因為有黑暗,所以有光明

雋語美人 Beauty

字體:16+-

佚名/Anonymous

It is said that the true nature of being is veiled. The labor of words, the expression of art, the seemingly ceaseless buzz that is human thought all have in common the need to get at what really is so. The hope to draw close to and possess the truth of being can be a feverish one. In some cases it can even be fatal. if pleasure is one's truth and its attainment more important than life itself. In other lives, though, the search for what is truthful gives life.

I used to find notes left in the collection basket, beautiful notes about my homilies and about the writer's thoughts on the daily scriptural readings. The person who penned the notes would add reflections to my thoughts and would always include some quotes from poets and mystics he or she had read and remembered and loved. The notes fascinated me. Here was someone immersed in a search for truth and beauty. Words had been treasured, words that were beautiful. And I felt as if the words somehow delighted in being discovered, for they were obviously very generous to the as yet anonymous writer of the notes. And now this person was in turn learning the secret of sharing them. Beauty so shines when given away. The only truth that exists is, in that sense, free.

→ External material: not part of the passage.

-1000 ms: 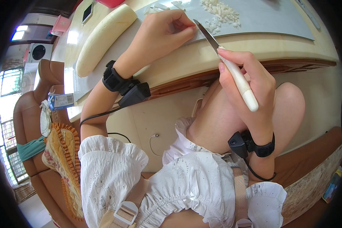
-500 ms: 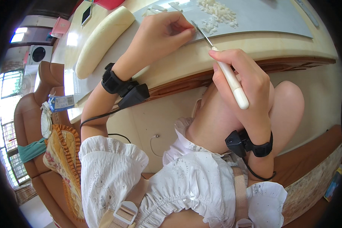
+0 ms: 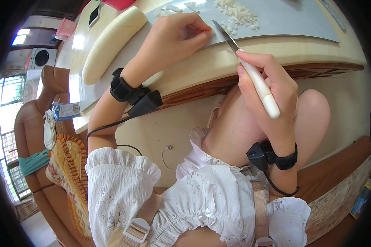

It was a long time before I met the author of the notes.

One Sunday morning, I was told that someone was waiting for me in the office. The young person who answered the rectory door said that it was "the woman who said she left all the notes." When I saw her I was shocked, since I immediately recognized her from church but had no idea that it was she who wrote the notes. She was sitting in a chair in the office with her hands folded in her lap. Her head was bowed and when she raised it to look at me, she could barely smile without pain. Her face was disfigured, and the skin so tight from surgical procedures that smiling or laughing was very difficult for her. She had suffered terribly from treatment to remove the growths that had so marred her face.